Presidential Communications Secretary Herminio Coloma said that “under existing laws, only the courts have the jurisdiction and the authority to rule on the status of an accused, including petitions for bail.”
“On account of the constitutional principle of separation of powers, the President, who is Chief Executive, may not get involved in such matters,” Coloma told the Inquirer.
Duterte was reportedly cheered on Friday in San Fernando City when the Davao mayor promised that if elected, he would release Arroyo, now a Pampanga representative.
Arroyo was arrested in 2011 for electoral sabotage in the 2007 elections, but was allowed bail in 2012.
But before she could be freed, the Sandiganbayan ordered her arrest for plunder, in connection with the alleged misuse of over P365 million in intelligence funds of the state-run Philippine Charity Sweepstakes Office (PCSO). She has won an order from the Supreme Court temporarily stopping her trial for plunder.

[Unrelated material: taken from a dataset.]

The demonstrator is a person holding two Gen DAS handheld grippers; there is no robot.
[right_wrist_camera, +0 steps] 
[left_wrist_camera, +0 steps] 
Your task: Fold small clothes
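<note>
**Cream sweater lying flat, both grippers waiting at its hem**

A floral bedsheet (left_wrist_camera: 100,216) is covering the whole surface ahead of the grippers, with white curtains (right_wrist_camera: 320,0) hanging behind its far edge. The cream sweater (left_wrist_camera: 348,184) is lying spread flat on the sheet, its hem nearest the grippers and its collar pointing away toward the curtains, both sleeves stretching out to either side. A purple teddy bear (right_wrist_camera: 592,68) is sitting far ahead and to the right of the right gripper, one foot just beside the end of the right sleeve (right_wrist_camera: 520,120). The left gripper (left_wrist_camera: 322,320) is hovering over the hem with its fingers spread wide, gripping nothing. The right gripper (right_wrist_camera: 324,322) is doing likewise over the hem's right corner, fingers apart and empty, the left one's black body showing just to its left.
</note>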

Arroyo has claimed the evidence against her was insufficient and that detention has worsened her many ailments.
Duterte, who had served as Arroyo’s consultant on public order, said that just like ordinary citizens, Arroyo was entitled to a speedy trial.
He said that “if the prosecution is not ready, every time the case is called for hearing, the court should dismiss the charges because they also delay justice.”
British lawyer Amal Alamuddin Clooney has obtained an opinion from the United Nations Working Group on Arbitrary Detention that the incarceration of Arroyo is “arbitrary and illegal under international law … with an enforceable right to compensation.”
The Supreme Court in November last year granted Sen. Juan Ponce Enrile bail on humanitarian grounds in his plunder case, a move that, according to lawyers, could pave the way for a similar plea under the equal protection law by Arroyo if she could show that she was not a flight risk because of her fragile health and advanced age.
The Aquino administration has touted the detention of Arroyo, along those of Enrile and Senators Jinggoy Estrada and Ramon Revilla Jr., as its main achievements in its “daang matuwid,” or righteous path, program to rid the country of corrupt elements.
It has also been slammed for not moving against its allies who have been tagged as corrupt.
Enrile, Estrada and Revilla have been charged plunder for diverting their congressional Priority Development Assistance Fund to ghost projects.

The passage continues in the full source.